Question 4.3: Thermal Stresses in a Bolt–Tube Assembly Determine the axial...
Thermal Stresses in a Bolt–Tube Assembly
Determine the axial forces in the assembly of bolt and tube (Figure 4.2a), after a temperature rise of ΔT.
Given: ΔT = 100°C, \alpha _{b} = 11.7 × 10^{–6}/°C, and \alpha _{t} = 23.2 × 10^{–6}/°C
Assumptions: The data presented in the preceding example remain the same.
Only force–deformation relations, Equation (c), change from Example 4.2. Now the expressions for the extension of the bolt and the contraction of the sleeve are
\delta_b=\frac{P_b L_b}{A_b E_b}, \quad \delta_t=\frac{P_t L_t}{A_t E_t} (c)
\begin{array}{l} \delta_b=\frac{P_b L_b}{A_b E_b}+\alpha_b(\Delta T) L_b \\ \delta_t=\frac{P_t L_t}{A_t E_t}-\alpha_t(\Delta T) L_t \end{array} (d)

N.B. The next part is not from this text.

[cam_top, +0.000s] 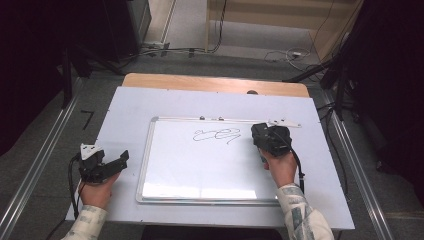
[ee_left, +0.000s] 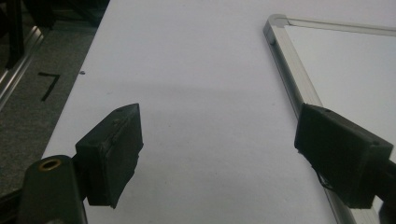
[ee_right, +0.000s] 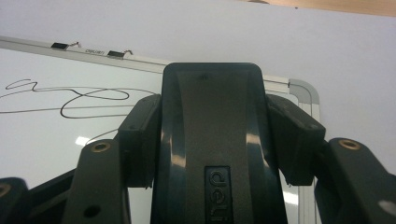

Note that, in the foregoing, the minus sign indicates a decrease in tube contraction due to the temperature rise.
We have L_{b} = L_{t} and P_{b} = P_{t}. These, carried into \delta _{b} + \delta _{t} = \Delta, give
P_b\left(\frac{1}{A_b E_b}+\frac{1}{A_t E_t}\right)+\left(\alpha_b-\alpha_t\right) \Delta T=\frac{\Delta}{L_t} (4.8)
where, as before, Δ is the movement of the nut on the bolt. Substituting the numerical values into Equation 4.8, we obtain
P_b\left[\frac{1}{600(200) 10^3}+\frac{1}{300(70) 10^3}\right]+(11.7-23.2) 10^{-6}(100)=\frac{0.001}{0.6}
This yields P_{b} = 50.3 kN.
Comment: The final elongation of the bolt and the contraction of the tube can be calculated by substituting the axial force of 50.3 kN into Equation (d). Interestingly, when the bolt and tube are made of the same material (\alpha _{b} = \alpha _{t}), the temperature change does not affect the assembly. That is, the forces obtained in Example 4.2 still hold.